چكيده به لاتين
Due to the limited availability of light oil reservoirs, consideration of various methods to increase the recovery from heavy oil reservoirs has been considered. One of the important challenges that can arise from these reservoirs is the high viscosity of the oil, the poor mobility of the fluid that causes the phenomenon of viscous fingiring in the flooding process. On the other hand, the high inter-level elongation causes a large part of the oil to remain inside the reservoir after water flooding. One of the methods is to inject a polymer solution into the reservoir to improve the efficiency of oil. This increases the viscosity of the water and increases the process efficiency. Adding this solution, helps to change the wettability and reduce the interfacial tension between water and oil in the reservoir, thus helping to increase the oil recovery.

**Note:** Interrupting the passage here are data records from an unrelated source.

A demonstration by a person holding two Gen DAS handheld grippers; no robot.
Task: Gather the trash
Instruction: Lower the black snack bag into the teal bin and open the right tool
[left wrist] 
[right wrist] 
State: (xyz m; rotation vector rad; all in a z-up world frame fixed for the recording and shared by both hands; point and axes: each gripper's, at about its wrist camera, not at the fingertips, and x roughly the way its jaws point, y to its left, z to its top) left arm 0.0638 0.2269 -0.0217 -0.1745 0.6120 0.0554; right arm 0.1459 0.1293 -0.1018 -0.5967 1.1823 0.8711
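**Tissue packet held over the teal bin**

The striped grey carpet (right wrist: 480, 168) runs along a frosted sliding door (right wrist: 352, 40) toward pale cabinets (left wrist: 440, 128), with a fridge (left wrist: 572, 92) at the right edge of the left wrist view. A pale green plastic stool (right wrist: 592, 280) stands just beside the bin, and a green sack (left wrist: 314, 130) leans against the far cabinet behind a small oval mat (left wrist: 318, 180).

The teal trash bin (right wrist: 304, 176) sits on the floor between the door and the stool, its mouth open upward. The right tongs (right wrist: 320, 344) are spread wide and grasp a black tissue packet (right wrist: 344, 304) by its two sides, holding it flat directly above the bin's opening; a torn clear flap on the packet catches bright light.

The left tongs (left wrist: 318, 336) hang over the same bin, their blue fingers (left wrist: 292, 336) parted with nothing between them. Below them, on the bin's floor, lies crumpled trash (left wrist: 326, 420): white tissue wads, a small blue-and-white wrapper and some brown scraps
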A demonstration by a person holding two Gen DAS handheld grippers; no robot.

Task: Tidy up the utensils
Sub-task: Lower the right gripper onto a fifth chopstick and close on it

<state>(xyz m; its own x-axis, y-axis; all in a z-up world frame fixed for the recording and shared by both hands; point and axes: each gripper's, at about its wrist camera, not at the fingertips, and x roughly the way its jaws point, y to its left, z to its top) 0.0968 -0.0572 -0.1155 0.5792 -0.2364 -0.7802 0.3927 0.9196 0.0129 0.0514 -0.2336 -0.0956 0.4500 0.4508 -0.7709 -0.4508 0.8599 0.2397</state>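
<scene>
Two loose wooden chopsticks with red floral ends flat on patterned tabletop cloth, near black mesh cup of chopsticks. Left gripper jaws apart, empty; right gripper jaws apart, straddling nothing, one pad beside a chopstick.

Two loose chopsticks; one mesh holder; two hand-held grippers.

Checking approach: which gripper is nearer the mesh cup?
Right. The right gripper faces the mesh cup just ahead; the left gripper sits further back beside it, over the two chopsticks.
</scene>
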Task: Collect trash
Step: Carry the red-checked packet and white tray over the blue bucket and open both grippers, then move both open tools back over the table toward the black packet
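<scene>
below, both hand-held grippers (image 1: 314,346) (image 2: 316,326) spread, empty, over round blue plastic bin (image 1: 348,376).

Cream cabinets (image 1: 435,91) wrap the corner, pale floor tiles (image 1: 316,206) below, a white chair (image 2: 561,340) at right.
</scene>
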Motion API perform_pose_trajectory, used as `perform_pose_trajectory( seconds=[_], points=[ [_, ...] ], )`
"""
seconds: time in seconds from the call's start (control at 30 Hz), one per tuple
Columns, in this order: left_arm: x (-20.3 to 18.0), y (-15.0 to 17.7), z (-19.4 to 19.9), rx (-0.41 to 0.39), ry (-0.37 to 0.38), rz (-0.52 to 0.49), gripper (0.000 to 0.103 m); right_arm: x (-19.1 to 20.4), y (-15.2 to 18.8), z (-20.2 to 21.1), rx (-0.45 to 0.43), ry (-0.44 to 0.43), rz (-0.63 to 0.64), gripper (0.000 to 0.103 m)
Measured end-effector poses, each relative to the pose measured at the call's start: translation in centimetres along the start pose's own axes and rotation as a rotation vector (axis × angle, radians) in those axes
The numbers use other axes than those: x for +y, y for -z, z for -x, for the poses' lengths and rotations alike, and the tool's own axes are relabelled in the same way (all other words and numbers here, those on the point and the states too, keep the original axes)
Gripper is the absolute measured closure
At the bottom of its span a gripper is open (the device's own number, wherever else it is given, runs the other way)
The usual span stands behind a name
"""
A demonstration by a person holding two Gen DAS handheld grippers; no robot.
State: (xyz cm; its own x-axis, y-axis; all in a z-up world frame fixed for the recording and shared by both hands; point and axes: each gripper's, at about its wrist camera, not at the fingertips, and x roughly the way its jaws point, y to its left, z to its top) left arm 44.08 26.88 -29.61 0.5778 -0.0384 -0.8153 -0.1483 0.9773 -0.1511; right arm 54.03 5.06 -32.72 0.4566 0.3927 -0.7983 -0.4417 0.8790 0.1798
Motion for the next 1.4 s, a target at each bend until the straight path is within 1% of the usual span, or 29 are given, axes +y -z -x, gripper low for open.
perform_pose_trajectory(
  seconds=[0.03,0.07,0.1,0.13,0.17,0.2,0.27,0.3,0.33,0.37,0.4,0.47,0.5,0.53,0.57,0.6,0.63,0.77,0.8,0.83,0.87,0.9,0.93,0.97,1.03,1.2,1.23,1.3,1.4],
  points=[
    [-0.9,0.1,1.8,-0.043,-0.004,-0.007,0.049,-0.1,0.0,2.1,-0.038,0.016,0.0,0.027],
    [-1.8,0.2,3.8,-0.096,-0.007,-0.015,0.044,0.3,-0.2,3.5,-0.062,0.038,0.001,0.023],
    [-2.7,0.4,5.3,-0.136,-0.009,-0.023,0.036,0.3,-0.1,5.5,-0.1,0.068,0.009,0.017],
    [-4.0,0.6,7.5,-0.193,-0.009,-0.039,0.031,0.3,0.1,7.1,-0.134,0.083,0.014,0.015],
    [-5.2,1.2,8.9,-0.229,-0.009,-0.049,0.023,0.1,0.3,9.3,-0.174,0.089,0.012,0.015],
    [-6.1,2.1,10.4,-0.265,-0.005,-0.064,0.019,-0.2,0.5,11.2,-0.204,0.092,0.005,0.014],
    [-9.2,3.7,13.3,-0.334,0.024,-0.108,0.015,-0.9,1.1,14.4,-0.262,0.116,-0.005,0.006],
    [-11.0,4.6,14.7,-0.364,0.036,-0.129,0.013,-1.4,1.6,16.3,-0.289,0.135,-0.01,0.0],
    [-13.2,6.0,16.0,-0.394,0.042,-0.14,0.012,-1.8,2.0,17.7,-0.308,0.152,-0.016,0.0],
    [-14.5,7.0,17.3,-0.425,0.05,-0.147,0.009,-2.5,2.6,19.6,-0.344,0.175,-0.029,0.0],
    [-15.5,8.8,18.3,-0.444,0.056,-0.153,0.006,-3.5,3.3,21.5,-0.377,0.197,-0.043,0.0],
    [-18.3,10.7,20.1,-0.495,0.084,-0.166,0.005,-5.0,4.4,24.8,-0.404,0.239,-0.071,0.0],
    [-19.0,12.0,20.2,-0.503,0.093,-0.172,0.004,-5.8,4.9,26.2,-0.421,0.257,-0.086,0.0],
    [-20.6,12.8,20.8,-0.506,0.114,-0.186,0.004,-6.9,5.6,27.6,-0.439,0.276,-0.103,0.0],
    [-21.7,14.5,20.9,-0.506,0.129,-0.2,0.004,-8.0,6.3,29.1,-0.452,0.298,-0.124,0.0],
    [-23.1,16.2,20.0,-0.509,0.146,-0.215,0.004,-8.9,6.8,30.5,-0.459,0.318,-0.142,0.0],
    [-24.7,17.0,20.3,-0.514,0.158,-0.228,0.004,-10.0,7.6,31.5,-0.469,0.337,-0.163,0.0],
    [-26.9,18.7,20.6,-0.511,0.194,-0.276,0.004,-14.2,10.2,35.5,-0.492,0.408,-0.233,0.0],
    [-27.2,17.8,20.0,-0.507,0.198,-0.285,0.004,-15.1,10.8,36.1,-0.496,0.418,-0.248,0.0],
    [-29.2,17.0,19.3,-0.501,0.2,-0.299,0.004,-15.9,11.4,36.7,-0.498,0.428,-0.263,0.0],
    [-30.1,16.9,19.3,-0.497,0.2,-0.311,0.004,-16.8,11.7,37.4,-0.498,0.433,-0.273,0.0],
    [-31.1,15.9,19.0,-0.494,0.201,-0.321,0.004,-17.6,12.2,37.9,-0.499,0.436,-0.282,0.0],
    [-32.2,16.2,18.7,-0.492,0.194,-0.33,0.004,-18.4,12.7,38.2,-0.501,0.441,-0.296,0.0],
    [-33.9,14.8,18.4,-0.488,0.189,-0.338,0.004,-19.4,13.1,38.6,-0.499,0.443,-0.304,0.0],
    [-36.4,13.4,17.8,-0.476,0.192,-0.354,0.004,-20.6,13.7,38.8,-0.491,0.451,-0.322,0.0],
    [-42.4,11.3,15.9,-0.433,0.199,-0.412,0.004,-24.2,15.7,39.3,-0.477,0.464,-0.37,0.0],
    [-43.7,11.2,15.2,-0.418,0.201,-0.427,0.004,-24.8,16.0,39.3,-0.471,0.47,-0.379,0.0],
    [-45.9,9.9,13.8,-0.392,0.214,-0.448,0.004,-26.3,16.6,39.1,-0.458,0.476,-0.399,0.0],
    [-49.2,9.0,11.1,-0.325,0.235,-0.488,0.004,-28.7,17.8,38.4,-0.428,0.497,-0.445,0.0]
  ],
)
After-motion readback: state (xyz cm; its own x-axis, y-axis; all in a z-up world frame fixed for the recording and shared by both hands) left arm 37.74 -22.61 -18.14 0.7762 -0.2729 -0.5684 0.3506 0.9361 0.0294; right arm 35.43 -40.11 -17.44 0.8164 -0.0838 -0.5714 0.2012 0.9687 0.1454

In this study, experimental results for injection tests of a synthesized copolymer, consisting of acrylamide (AM) and 2-acrylamido-2-methylpropane sulfonic acid (AMPS) were applied for simulation of polymer flooding into glass micro-model. Four different flooding experiments were implemented. These included water injection, polymer injection with and without salinity, and polymer injection with 1wt% of SiO2 nano-particles. This process was simulated using COMSOL Multiphysics® modeling software. Navier–Stokes and phase field equations were solved simultaneously using finite element approach. Effects of salinity, viscosity, and nano-particles were studied on displacement efficiency of oil sample in the heterogeneous porous media. Oil recovery factor and breakthrough time were obtained and compared to those of experimental outputs. Results indicated that there exists a proper accommodation between the results. Errors ranged from 3% to 7% for oil recovery factor and 0.5% to 0.9% for the breakthrough time in various injection scenarios. Using predefined structure of the under test micromodel, star-like meshes were developed in this software for the first time. This unstructured mesh is more likely to the pore structures of the sandstone reservoirs. To increase the validity of the results, a boundary layer was designated in the fluid flow path and mesh generation was performed manually in a complicated pore space instead of automatic mesh generation. Experimental and modeling results for the residual oil saturation as a function of dimensionless time were compared. Mesh dependency studies were performed to obtain the best number of mesh elements in which the most accurate results were obtained in the minimum required time. Finally, sensitivity analysis studies were performed as a function of injection rate, mobility ratio, and viscosity and the operating conditions were analyzed in terms of capillary number. All the polymer injection scenarios led to reasonable range for this parameter which verifies the accuracy of the selected operating parameters and the modeling approach.